The isoelectric point of secreted IgG was examined by Novex IEF Gels (Invitrogen). Desalted and dialyzed protein samples were mixed with IEF sample buffer at 1:1 (v/v) ratio. Electrophoresis was performed at following condition: 100 V for 1 h, 200 V for 1 h and 500 V for 30 mins. After electrophoresis, gels were removed from gel cassette and fixed in 10% trichloroacetic acid for 30 mins. Fixed gel was developed by Coomassie brilliant blue staining or silver staining. The broad-range calibration kit for pI determinations (#17-0471-01, pH 3–10; GE Healthcare Bio-Sciences) was included as the standard. The isoelectric point of interested proteins was calculated by Phoretix 2D Elite software (Nonlinear Dynamics, Durham, NC).
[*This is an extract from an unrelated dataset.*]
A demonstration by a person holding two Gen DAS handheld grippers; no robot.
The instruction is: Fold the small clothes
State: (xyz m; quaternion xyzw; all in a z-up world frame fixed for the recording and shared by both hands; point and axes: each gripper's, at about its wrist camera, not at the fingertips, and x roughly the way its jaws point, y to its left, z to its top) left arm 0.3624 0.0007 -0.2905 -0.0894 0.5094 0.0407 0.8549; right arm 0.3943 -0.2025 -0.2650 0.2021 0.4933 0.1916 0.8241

The affinity of the mAb was determined against CD152-muIg with an IAsys optical biosensor (Affinity Sensors, Cambridge, UK) according to the manufacturer's instructions. Briefly, 200 μg/ml dialyzed and diluted CD152-muIg was immobilized on the activated surface of carboxymethyl dextran cuvettes in 10 mM of sodium acetate buffer at pH 3.8. After conditioning with 10 mM HCl, immobilization of 2 mg/mL CD152-muIg resulted in a response of 1100 arc sec. This represents the highest immobilization response for CD152 and gives a ligate binding capacity (R_max) of 300 arc sec. Serial dilutions of the mAb in PBS, i.e. 1.34 × 10^-9 M, 6.70 × 10^-9 M, 1.34 × 10^-8 M, 2.68 × 10^-8 M and 5.36 × 10^-8 M, were added to the CD152-coated cuvettes (final volume, 50 μl). Affinity constants (Kd) were calculated from these measurements as k_diss/k_ass by using the FASTFIT^® program provided by the manufacturer.